The 3 basic steps of urge surfing:
- Take an inventory of how you experience the craving. Do this by sitting in a comfortable chair with your feet flat on the floor and your hands in a comfortable position. Take a few deep breaths and focus your attention inward. Allow your attention to wander through your body. Notice where in your body you experience the craving and what the sensations are like. Notice each area where you experience the urge, and tell yourself what you are experiencing. For example, “My craving is in my mouth and nose and in my stomach.”
- Focus on one area where you are experiencing the urge. Notice the exact sensations in that area. For example, do you feel hot, cold, tingly, or numb? Are your muscles tense or relaxed? How large an area is involved? Notice the sensations and describe them to yourself. Notice the changes that occur in the sensation. “My mouth feels dry and parched. There is tension in my lips and tongue. I keep swallowing. As I exhale, I can imagine the smell and tingle of booze.”

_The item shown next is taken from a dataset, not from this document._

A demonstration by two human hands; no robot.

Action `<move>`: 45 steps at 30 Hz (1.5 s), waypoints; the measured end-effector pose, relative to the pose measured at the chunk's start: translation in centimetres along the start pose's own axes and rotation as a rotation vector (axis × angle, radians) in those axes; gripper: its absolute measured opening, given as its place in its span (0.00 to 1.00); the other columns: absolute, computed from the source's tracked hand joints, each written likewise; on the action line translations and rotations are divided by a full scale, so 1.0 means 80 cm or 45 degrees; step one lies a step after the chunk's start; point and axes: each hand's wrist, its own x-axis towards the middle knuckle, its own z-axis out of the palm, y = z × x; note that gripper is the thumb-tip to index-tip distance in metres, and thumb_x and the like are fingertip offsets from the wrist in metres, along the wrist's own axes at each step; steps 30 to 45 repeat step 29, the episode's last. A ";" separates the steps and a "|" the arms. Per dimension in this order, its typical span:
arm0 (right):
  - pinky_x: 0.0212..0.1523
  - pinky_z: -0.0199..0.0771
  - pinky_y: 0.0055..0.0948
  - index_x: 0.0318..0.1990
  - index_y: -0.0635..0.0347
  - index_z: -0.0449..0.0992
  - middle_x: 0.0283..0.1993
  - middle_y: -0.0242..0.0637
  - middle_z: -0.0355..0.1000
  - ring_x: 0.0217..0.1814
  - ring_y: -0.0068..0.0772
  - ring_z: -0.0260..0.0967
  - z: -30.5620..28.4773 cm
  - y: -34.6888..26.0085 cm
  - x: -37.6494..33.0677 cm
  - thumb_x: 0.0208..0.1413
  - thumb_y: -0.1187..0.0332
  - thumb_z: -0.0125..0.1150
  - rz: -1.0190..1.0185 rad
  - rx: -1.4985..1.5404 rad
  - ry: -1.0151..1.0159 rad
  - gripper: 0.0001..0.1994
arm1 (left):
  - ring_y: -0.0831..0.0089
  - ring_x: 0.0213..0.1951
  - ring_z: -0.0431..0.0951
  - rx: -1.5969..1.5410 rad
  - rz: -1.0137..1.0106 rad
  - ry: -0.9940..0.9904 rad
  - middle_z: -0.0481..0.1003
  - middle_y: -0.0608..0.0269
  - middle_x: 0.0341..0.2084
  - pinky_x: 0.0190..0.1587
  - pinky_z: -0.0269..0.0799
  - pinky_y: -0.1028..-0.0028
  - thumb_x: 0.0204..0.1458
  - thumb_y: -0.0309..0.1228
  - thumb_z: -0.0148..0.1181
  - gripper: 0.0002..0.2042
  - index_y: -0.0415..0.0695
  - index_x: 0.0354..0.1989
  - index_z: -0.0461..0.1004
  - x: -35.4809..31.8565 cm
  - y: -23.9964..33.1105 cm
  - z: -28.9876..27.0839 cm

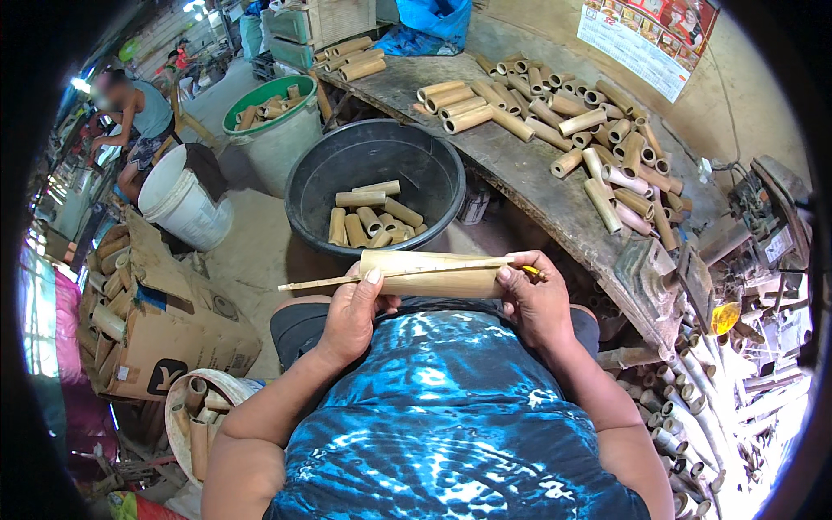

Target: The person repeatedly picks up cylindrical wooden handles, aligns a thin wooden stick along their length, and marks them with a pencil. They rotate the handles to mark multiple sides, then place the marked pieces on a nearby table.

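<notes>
Across my lap I hold a pale bamboo tube [442, 284] sideways between my hands. A thin bamboo strip [322, 282] lies along the tube and sticks out past its left end. My left hand [354, 319] grips the tube's left end, thumb pressed on the strip. At the right end my right hand [537, 303] pinches the tube and the strip's tip. A yellow pencil [530, 270] also sits between the right-hand fingers. Just beyond, a round black tub [295, 186] holds several cut bamboo tubes [381, 217].
At the right, a workbench [511, 173] carries a heap of bamboo tubes [607, 130]; a metal vise [659, 269] stands at its near end. On the left are a cardboard box [195, 334], a white bucket [204, 217] and a green-rimmed bin [277, 143]. Another person [139, 117] sits far left.
</notes>
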 end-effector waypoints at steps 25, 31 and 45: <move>0.25 0.71 0.18 0.37 0.61 0.74 0.30 0.29 0.72 0.25 0.17 0.69 -0.009 0.005 0.023 0.59 0.70 0.62 -0.148 -0.036 0.078 0.05 | 0.79 0.36 0.70 0.201 -0.223 0.032 0.72 0.64 0.39 0.41 0.70 0.75 0.66 0.47 0.43 0.23 0.37 0.53 0.68 0.000 -0.001 -0.010; 0.26 0.72 0.18 0.37 0.60 0.75 0.31 0.30 0.73 0.27 0.19 0.72 -0.012 0.011 0.021 0.59 0.70 0.63 -0.192 0.066 0.110 0.05 | 0.79 0.37 0.70 0.333 -0.108 -0.014 0.72 0.64 0.40 0.42 0.70 0.75 0.66 0.49 0.42 0.26 0.36 0.55 0.67 -0.004 0.002 -0.004; 0.26 0.72 0.18 0.37 0.60 0.75 0.31 0.30 0.73 0.27 0.19 0.72 -0.012 0.011 0.021 0.59 0.70 0.63 -0.192 0.066 0.110 0.05 | 0.79 0.37 0.70 0.333 -0.108 -0.014 0.72 0.64 0.40 0.42 0.70 0.75 0.66 0.49 0.42 0.26 0.36 0.55 0.67 -0.004 0.002 -0.004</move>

- Repeat the focusing with each part of your body that experiences the craving. Describe to yourself the changes that occur in the sensations. Notice how the urge comes and goes. Many people, when they urge surf, notice that after a few minutes the craving has vanished. The purpose of this exercise, however, is not to make the craving go away but to experience the craving in a new way. If you practice urge surfing, you will become familiar with your cravings and learn how to ride them out until they go away naturally.